■ **PROVIDED DATA**:
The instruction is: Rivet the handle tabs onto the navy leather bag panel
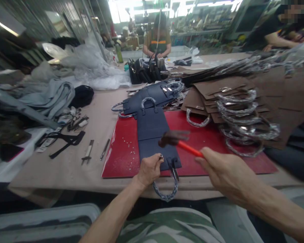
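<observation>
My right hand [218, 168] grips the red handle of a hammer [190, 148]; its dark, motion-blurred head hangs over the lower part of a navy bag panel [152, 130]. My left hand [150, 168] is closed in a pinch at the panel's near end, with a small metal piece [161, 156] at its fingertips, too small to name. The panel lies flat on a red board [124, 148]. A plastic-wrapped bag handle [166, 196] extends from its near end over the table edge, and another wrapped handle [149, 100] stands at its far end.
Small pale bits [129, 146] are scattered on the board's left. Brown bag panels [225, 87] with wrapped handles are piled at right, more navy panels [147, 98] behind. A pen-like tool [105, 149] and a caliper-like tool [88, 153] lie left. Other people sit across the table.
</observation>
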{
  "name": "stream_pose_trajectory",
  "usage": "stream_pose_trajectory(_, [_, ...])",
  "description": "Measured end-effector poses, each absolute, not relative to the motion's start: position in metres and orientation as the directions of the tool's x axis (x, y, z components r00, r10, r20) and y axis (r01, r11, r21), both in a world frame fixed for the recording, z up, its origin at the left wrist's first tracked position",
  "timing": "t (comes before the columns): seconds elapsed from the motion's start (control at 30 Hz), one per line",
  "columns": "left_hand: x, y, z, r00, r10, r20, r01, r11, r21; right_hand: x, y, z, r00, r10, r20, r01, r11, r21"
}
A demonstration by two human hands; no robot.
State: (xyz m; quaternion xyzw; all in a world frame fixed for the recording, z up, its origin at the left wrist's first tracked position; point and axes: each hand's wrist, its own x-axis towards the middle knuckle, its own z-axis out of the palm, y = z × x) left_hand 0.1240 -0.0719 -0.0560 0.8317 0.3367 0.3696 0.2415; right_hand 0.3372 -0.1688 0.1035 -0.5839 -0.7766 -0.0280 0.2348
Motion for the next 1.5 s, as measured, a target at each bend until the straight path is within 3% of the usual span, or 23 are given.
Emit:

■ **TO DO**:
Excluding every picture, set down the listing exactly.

■ **ANSWER TO THIS PROBLEM**:
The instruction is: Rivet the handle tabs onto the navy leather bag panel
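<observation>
My right hand [218, 168] grips the red handle of a hammer [190, 148]; its dark, motion-blurred head hangs over the lower part of a navy bag panel [152, 130]. My left hand [150, 168] is closed in a pinch at the panel's near end, with a small metal piece [161, 156] at its fingertips, too small to name. The panel lies flat on a red board [124, 148]. A plastic-wrapped bag handle [166, 196] extends from its near end over the table edge, and another wrapped handle [149, 100] stands at its far end.
Small pale bits [129, 146] are scattered on the board's left. Brown bag panels [225, 87] with wrapped handles are piled at right, more navy panels [147, 98] behind. A pen-like tool [105, 149] and a caliper-like tool [88, 153] lie left. Other people sit across the table.
</observation>
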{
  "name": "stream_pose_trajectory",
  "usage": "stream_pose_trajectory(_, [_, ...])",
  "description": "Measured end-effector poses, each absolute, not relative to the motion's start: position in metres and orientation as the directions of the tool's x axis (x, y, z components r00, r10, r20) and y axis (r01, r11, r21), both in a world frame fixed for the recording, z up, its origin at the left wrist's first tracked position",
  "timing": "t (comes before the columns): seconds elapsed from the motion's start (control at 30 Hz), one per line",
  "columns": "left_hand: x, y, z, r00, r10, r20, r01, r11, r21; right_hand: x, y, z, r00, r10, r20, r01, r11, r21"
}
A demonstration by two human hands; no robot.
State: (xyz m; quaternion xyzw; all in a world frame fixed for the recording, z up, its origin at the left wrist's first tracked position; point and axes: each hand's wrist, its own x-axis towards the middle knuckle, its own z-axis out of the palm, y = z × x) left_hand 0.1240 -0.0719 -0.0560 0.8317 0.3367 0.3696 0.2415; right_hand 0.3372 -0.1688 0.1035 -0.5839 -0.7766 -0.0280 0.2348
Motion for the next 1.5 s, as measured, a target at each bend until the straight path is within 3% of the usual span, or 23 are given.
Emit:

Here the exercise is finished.